HTMLPage

mn8 Language Reference | Index

This is the concept which will be returned by all functions (FROM) which have as main purpose the document retrieval and the documents happens to be HTML pages. The content of the HTML page will be available as a Stream stored in the content element of the Concept. The concept does not alter in this way the source of the HTML Page. It also allows the extraction of one ore more pieces of the page using regular expressions through the select method provided by the String concept. Once the desired HTML pieces are extracted it can be transformed in a Series of Tags through the Tag/getTags method. It also provides a method to return the content of the page directly as a Series of tags through the getTags method.

Usage

   $page = HTMLPage.create("http://www.nolimits.ro")
        PRINT $page@url
            http://www.nolimits.ro

        PRINT $page/getLinks
            http://www.nolimits.ro/corpinfo_en.shtml
            http://www.nolimits.ro/documents/index.shtml
            http://www.nolimits.ro/product_en.shtml
            http://www.nolimits.ro/sl_en.shtml
            http://www.nolimits.ro/news_en.shtml
            http://www.nolimits.ro/contact_en.shtml
            http://www.nolimits.ro/search_en.shtml
            http://www.nolimits.ro/forum/
            http://www.nolimits.ro/help_en.shtml
            http://www.nolimits.ro/ro/
            http://www.nolimits.ro/

This example will show how you can loggin in into a webpage using forms and cookies. (I suppose you have already completed the needed form, if not, see the examples in HTMLForm)

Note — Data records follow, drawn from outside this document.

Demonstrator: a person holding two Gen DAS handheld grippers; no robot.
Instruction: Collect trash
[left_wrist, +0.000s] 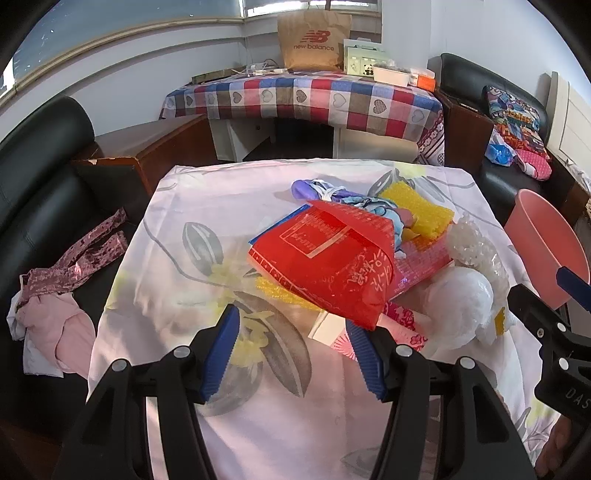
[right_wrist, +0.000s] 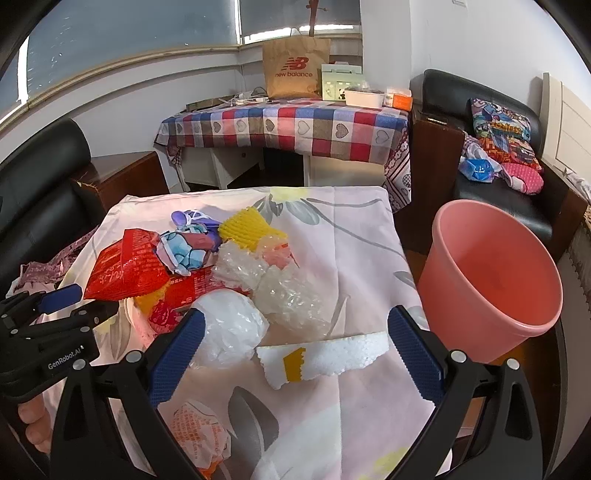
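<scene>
- The left gripper hangs with jaws spread and empty over the table's near-left part, where the floral cloth is bare.
- At the table's middle, the trash pile is uncollected: red plastic bag, yellow mesh, bubble wrap.
- The right gripper, released, frames a foam scrap near the right edge.
- Past that edge, the pink bucket looks empty; nothing seems binned yet, and the way across looks clear.
</scene>
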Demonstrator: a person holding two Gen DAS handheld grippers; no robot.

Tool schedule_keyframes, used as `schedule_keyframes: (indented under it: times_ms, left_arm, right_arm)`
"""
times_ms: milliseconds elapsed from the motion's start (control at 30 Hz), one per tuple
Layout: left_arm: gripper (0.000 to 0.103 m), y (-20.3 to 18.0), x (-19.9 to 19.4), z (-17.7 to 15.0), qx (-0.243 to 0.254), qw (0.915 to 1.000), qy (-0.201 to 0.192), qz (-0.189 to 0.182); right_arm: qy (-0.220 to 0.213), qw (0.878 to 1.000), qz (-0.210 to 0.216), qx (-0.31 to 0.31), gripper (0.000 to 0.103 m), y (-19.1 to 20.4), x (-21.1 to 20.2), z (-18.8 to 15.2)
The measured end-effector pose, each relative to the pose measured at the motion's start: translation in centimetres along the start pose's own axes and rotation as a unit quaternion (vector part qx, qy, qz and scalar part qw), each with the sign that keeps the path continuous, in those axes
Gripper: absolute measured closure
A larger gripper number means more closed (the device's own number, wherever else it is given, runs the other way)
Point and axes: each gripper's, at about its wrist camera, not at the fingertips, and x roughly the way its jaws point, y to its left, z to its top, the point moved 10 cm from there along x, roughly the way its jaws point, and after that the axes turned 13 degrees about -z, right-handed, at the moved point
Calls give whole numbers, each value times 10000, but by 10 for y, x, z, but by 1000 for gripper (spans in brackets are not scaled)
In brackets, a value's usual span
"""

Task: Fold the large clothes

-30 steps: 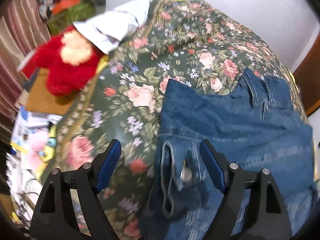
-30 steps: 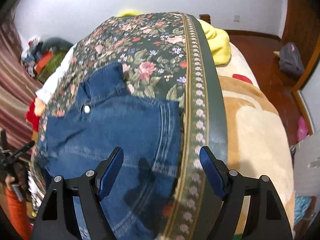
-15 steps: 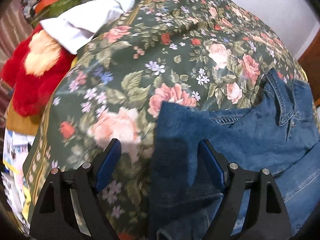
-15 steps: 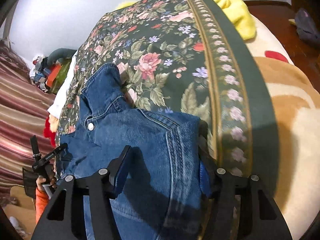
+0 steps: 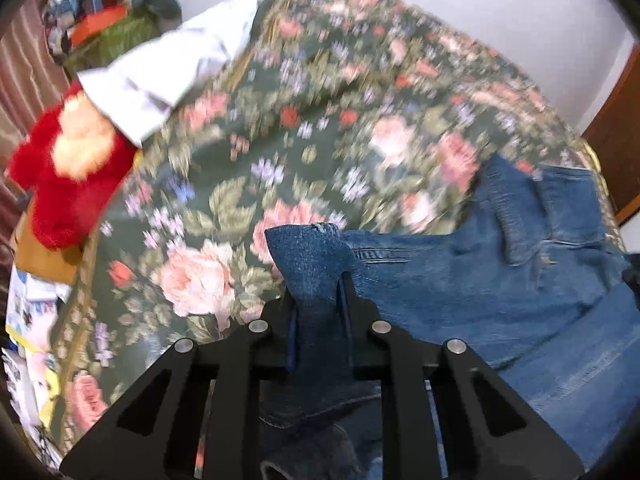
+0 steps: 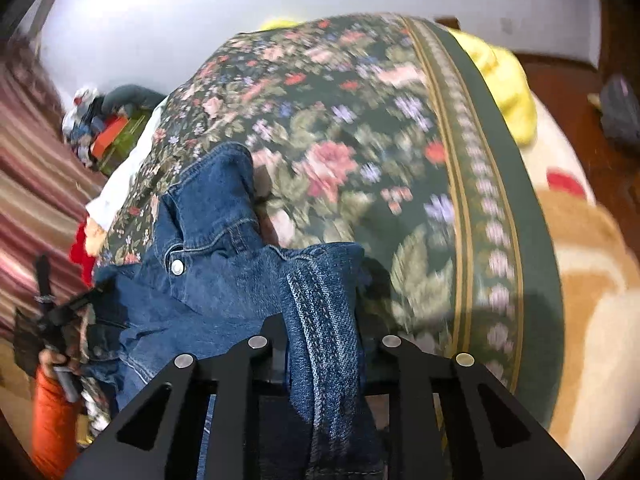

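Seen from the left wrist, the left gripper (image 5: 318, 300) has its jaws closing on a bunched corner of the denim jacket (image 5: 480, 280), and the fabric is already pinched between the pads, standing up in a peak just beyond the fingers. From that corner the jacket spreads to the right across the floral bedspread (image 5: 280, 140), its collar (image 5: 516, 216) lying toward the far right. On the far left a white cloth (image 5: 172, 68) lies over the edge of the spread, with a red plush toy (image 5: 68, 176) just beside it on the near side. A heap of mixed things (image 5: 108, 16) sits at the far left corner; the blur leaves its contents unclear.

From the right wrist, the right gripper (image 6: 324, 320) is likewise closing on the jacket (image 6: 208, 276), with a stitched seam edge (image 6: 320, 300) caught between its pads and hanging down through them. The collar (image 6: 216, 192) points away, a metal snap button (image 6: 177, 267) shows on the left part, and the body of the jacket trails left. At the near left a hand (image 6: 52, 360) with an orange sleeve (image 6: 50, 420) holds the other gripper, apparently against the jacket's left edge. Right of the spread's banded border (image 6: 488, 208) lie a yellow cloth (image 6: 504, 84) at the far side and a cream and tan blanket (image 6: 592, 300) nearer.
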Motion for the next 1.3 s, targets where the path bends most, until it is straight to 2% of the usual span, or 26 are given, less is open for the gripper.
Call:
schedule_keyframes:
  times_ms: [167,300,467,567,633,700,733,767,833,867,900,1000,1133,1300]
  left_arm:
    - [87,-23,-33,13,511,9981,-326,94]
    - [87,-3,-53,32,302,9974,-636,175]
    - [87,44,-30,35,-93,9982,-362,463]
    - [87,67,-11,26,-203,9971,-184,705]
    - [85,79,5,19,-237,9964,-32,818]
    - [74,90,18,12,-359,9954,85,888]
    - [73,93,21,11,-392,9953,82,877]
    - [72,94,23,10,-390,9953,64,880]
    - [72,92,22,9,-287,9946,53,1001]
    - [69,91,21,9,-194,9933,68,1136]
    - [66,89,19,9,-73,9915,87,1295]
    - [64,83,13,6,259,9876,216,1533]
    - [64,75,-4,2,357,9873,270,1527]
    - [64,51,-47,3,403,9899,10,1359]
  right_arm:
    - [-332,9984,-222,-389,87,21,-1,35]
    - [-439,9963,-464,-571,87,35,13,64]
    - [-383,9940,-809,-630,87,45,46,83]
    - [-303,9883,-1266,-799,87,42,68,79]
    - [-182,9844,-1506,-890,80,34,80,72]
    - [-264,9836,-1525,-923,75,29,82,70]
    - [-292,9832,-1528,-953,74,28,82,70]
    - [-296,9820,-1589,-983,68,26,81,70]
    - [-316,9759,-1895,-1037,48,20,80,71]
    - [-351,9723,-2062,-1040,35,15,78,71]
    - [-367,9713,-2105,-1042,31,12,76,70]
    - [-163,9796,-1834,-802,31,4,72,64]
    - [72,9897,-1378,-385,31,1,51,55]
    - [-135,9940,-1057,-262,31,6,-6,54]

        $url = "http://192.168.1.22/oursite/"

        # Store the HTMLPage from URL into the $page
        # We need this step only to obtain and store the cookies.
        # You will not loggin in with this step !!!
        $page from $url + "index.php"

        # Saving cookies
        $cookies = $page.getCookies
        each $i in $cookies do [
          $i.storeCookie ]

        # creating a simplex expression
        $expr = Simplex.create( $url + "*" )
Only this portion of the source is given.